Today Christmas trees are an essential part of any traditional Christmas. They are a place to put presents, gather around and decorate as a family bonding experience. However, this was not always the case. Before artificial Christmas trees were a quintessential element of Christmas traditions, evergreen plants were used to provide some greenery during the winter months.

So how did the humble fir tree turn into the first Christmas tree, and why are Christmas trees now considered essential in many households?

Read on to learn more about the fascinating history of the Christmas tree and how it spread across the world!

What are the origins of Christmas trees?

Even though our modern-day Christmas trees are a relatively new invention, using trees in the home is not a new tradition. In fact, trees and plants that remain green throughout the year have always been special to humans, long before the rise of Christianity.

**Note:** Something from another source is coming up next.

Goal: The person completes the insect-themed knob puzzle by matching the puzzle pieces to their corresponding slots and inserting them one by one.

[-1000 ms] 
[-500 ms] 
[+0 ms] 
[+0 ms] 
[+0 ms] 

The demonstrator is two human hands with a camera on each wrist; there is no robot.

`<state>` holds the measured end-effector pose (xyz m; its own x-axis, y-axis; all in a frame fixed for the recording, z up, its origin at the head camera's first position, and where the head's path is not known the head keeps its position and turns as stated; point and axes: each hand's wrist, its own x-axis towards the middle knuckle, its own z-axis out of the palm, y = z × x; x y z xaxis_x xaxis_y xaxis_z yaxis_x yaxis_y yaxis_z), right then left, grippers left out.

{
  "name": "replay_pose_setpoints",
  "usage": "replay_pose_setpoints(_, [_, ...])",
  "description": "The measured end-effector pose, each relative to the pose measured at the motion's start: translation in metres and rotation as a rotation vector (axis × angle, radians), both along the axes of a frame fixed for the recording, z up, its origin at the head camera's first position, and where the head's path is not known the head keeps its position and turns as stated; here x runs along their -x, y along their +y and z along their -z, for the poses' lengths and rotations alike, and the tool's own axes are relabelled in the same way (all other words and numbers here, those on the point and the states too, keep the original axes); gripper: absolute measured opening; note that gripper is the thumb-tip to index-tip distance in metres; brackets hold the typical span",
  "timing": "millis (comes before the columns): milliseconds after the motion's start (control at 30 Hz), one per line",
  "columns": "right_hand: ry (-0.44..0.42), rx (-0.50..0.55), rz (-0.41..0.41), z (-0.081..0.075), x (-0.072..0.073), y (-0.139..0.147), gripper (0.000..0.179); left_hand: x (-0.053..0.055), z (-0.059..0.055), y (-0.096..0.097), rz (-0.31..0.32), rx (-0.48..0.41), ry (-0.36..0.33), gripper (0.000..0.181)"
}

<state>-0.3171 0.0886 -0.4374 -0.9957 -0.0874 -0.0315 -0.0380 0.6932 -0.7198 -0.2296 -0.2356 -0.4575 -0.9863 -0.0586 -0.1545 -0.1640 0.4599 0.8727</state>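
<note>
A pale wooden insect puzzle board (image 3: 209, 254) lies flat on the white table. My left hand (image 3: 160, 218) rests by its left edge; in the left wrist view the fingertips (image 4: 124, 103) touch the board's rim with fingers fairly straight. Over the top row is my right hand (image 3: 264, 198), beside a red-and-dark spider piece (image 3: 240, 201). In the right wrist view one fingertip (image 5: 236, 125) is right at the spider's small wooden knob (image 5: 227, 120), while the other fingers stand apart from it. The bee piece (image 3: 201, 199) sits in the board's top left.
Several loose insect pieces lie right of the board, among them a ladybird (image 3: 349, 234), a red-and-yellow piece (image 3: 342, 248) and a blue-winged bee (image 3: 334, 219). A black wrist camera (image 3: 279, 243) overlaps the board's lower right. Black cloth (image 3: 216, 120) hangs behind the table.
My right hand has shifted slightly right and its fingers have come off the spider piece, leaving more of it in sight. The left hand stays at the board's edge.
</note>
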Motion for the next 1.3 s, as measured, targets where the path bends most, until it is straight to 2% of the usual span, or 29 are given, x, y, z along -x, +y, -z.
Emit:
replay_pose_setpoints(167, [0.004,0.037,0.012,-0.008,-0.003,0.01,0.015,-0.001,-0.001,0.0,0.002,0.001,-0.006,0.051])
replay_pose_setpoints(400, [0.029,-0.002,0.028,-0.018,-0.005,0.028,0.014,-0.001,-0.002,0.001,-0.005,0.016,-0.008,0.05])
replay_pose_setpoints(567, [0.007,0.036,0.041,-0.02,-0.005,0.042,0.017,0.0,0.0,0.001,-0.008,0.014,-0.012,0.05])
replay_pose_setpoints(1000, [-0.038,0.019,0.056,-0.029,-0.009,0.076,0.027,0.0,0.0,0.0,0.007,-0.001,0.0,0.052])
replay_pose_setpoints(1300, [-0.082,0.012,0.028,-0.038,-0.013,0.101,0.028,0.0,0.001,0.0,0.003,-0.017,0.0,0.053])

Ancient people used to hang evergreen branches in their windows and door frames, as it was believed to ward off evil spirits, ghosts, witches and winter illnesses.

Alongside this, trees were also used to help people through the winter months. In the north, the winter solstice is the shortest day and is celebrated on the 21st or 22nd of December.

Historically, people believed that our sun was a god in the sky. They blamed winter on an ailing, sick sun god. Winter solstice was celebrated because the days were becoming longer, meaning the sun god was starting to heal. 

Evergreen plants were brought into homes during winter to remind the people that the sun god will become stronger and summer will come again.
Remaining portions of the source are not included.